__What is expected__
Could each entry below be printed again exactly as given?
Data provided START
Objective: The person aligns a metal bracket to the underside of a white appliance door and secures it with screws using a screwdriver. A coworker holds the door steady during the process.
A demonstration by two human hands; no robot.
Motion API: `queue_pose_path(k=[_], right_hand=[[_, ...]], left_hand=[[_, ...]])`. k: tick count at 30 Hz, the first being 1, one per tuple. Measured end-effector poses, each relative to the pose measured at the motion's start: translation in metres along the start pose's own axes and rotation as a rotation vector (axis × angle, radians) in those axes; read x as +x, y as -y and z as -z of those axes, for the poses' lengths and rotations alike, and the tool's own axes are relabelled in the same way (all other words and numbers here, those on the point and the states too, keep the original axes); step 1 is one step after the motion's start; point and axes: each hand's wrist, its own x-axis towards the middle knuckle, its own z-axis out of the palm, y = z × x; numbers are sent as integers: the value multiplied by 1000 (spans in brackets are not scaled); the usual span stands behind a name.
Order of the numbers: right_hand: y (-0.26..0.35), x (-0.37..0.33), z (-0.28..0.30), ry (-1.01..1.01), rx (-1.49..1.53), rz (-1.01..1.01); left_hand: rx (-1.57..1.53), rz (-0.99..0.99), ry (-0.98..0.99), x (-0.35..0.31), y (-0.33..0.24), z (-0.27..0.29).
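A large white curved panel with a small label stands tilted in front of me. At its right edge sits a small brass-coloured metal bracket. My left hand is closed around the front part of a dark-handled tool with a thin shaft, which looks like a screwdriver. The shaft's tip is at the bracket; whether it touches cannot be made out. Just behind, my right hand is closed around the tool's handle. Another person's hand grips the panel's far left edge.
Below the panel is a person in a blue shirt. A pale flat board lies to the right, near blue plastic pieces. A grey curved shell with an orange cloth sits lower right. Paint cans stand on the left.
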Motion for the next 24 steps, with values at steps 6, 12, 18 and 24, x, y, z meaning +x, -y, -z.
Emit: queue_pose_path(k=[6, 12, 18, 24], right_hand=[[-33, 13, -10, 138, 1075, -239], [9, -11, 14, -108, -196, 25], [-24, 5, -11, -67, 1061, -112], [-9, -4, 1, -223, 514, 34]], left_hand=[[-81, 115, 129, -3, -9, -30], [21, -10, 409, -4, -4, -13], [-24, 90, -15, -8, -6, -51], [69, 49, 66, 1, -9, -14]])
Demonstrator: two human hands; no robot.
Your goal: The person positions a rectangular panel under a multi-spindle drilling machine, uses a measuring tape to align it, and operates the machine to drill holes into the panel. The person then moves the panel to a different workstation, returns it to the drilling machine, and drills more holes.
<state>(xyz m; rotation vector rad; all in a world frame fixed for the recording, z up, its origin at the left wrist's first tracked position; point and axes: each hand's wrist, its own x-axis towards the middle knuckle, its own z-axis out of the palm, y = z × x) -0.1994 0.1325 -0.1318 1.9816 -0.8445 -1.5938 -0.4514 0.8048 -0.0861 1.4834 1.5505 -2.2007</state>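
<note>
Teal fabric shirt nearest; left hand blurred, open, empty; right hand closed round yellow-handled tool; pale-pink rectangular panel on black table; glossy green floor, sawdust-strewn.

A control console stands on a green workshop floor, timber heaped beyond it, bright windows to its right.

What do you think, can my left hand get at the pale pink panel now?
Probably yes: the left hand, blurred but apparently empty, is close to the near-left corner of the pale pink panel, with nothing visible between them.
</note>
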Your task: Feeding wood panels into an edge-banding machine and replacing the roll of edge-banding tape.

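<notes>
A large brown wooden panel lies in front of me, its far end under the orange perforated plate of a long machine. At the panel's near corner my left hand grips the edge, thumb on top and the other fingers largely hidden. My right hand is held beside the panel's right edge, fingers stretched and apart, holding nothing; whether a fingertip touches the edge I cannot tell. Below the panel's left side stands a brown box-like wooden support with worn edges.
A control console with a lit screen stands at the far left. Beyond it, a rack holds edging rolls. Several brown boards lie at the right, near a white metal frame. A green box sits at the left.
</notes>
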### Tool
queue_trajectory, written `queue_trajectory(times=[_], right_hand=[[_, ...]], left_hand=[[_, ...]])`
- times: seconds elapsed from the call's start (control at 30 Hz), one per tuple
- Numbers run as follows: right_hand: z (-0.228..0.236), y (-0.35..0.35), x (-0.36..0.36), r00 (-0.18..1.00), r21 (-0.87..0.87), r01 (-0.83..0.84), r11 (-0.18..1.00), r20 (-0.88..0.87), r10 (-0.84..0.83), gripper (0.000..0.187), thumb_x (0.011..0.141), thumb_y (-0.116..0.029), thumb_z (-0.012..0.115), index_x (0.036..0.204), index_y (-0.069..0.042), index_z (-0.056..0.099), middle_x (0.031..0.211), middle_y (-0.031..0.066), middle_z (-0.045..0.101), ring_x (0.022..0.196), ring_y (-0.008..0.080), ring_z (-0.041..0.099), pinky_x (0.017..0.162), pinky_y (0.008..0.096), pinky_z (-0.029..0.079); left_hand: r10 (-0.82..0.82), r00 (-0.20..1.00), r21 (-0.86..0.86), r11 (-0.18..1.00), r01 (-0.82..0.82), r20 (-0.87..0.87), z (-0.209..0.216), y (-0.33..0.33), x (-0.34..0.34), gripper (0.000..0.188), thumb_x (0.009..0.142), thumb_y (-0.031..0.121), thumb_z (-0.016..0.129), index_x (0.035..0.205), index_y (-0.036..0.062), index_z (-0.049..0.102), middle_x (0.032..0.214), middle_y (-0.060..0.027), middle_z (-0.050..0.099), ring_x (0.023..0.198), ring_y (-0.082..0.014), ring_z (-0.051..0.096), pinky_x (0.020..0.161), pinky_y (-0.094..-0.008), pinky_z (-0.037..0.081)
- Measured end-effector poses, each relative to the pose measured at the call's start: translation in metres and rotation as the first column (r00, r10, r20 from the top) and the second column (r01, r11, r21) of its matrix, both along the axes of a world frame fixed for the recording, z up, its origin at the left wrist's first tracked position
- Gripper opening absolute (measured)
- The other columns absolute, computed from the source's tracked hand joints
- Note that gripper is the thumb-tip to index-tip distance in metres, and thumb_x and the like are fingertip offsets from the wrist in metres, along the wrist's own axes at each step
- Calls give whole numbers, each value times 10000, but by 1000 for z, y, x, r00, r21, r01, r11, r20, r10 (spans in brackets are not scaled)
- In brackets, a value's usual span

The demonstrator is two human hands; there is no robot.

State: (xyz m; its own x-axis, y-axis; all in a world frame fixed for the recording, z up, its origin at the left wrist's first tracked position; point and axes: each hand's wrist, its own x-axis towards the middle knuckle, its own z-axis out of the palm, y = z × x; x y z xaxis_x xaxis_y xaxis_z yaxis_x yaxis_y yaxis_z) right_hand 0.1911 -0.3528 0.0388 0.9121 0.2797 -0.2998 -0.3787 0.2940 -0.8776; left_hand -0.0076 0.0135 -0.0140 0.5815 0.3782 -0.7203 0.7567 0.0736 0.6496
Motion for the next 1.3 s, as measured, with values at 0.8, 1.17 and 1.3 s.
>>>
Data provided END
__Response to the task__
Objective: The person aligns a metal bracket to the underside of a white appliance door and secures it with screws using a screwdriver. A coworker holds the door steady during the process.
A demonstration by two human hands; no robot.
Motion API: `queue_pose_path(k=[_], right_hand=[[_, ...]], left_hand=[[_, ...]])`. k: tick count at 30 Hz, the first being 1, one per tuple. Measured end-effector poses, each relative to the pose measured at the motion's start: translation in metres along the start pose's own axes and rotation as a rotation vector (axis × angle, radians) in those axes; read x as +x, y as -y and z as -z of those axes, for the poses' lengths and rotations alike, and the tool's own axes are relabelled in the same way (all other words and numbers here, those on the point and the states too, keep the original axes); step 1 is one step after the motion's start; point and axes: each hand's wrist, its own x-axis towards the middle knuckle, its own z-axis out of the palm, y = z × x; numbers are sent as integers: the value multiplied by 1000 (spans in brackets are not scaled); the usual span stands behind a name.
Order of the numbers: right_hand: y (-0.26..0.35), x (-0.37..0.33), z (-0.28..0.30), ry (-1.01..1.01), rx (-1.49..1.53), rz (-1.01..1.01); left_hand: rx (-1.57..1.53), rz (-0.99..0.99), ry (-0.98..0.99), x (-0.35..0.31), y (-0.33..0.24), z (-0.27..0.29).
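A large white curved panel with a small label stands tilted in front of me. At its right edge sits a small brass-coloured metal bracket. My left hand is closed around the front part of a dark-handled tool with a thin shaft, which looks like a screwdriver. The shaft's tip is at the bracket; whether it touches cannot be made out. Just behind, my right hand is closed around the tool's handle. Another person's hand grips the panel's far left edge.
Below the panel is a person in a blue shirt. A pale flat board lies to the right, near blue plastic pieces. A grey curved shell with an orange cloth sits lower right. Paint cans stand on the left.
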Motion for the next 24 steps, with values at steps 6, 12, 18 and 24, x, y, z meaning +x, -y, -z.
Emit: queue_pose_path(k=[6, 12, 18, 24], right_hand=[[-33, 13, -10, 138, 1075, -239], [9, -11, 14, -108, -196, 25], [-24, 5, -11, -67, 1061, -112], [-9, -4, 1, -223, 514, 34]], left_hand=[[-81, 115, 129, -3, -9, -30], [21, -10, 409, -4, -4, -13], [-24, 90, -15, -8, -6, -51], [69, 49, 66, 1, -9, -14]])
Demonstrator: two human hands; no robot.
Your goal: The person positions a rectangular panel under a multi-spindle drilling machine, uses a measuring tape to align it, and operates the machine to drill holes into the panel. The person then moves the panel to a different workstation, returns it to the drilling machine, and drills more holes.
<state>(xyz m; rotation vector rad; all in a world frame fixed for the recording, z up, its origin at the left wrist's first tracked position; point and axes: each hand's wrist, its own x-axis towards the middle knuckle, its own z-axis out of the palm, y = z × x) -0.1994 0.1325 -0.1318 1.9816 -0.8445 -1.5938 -0.4514 0.8048 -0.0861 1.4834 1.5505 -2.2007</state>
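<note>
Teal fabric shirt nearest; left hand blurred, open, empty; right hand closed round yellow-handled tool; pale-pink rectangular panel on black table; glossy green floor, sawdust-strewn.

A control console stands on a green workshop floor, timber heaped beyond it, bright windows to its right.

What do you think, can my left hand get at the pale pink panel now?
Probably yes: the left hand, blurred but apparently empty, is close to the near-left corner of the pale pink panel, with nothing visible between them.
</note>
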Your task: Feeding wood panels into an edge-banding machine and replacing the roll of edge-banding tape.

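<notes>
A large brown wooden panel lies in front of me, its far end under the orange perforated plate of a long machine. At the panel's near corner my left hand grips the edge, thumb on top and the other fingers largely hidden. My right hand is held beside the panel's right edge, fingers stretched and apart, holding nothing; whether a fingertip touches the edge I cannot tell. Below the panel's left side stands a brown box-like wooden support with worn edges.
A control console with a lit screen stands at the far left. Beyond it, a rack holds edging rolls. Several brown boards lie at the right, near a white metal frame. A green box sits at the left.
</notes>
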### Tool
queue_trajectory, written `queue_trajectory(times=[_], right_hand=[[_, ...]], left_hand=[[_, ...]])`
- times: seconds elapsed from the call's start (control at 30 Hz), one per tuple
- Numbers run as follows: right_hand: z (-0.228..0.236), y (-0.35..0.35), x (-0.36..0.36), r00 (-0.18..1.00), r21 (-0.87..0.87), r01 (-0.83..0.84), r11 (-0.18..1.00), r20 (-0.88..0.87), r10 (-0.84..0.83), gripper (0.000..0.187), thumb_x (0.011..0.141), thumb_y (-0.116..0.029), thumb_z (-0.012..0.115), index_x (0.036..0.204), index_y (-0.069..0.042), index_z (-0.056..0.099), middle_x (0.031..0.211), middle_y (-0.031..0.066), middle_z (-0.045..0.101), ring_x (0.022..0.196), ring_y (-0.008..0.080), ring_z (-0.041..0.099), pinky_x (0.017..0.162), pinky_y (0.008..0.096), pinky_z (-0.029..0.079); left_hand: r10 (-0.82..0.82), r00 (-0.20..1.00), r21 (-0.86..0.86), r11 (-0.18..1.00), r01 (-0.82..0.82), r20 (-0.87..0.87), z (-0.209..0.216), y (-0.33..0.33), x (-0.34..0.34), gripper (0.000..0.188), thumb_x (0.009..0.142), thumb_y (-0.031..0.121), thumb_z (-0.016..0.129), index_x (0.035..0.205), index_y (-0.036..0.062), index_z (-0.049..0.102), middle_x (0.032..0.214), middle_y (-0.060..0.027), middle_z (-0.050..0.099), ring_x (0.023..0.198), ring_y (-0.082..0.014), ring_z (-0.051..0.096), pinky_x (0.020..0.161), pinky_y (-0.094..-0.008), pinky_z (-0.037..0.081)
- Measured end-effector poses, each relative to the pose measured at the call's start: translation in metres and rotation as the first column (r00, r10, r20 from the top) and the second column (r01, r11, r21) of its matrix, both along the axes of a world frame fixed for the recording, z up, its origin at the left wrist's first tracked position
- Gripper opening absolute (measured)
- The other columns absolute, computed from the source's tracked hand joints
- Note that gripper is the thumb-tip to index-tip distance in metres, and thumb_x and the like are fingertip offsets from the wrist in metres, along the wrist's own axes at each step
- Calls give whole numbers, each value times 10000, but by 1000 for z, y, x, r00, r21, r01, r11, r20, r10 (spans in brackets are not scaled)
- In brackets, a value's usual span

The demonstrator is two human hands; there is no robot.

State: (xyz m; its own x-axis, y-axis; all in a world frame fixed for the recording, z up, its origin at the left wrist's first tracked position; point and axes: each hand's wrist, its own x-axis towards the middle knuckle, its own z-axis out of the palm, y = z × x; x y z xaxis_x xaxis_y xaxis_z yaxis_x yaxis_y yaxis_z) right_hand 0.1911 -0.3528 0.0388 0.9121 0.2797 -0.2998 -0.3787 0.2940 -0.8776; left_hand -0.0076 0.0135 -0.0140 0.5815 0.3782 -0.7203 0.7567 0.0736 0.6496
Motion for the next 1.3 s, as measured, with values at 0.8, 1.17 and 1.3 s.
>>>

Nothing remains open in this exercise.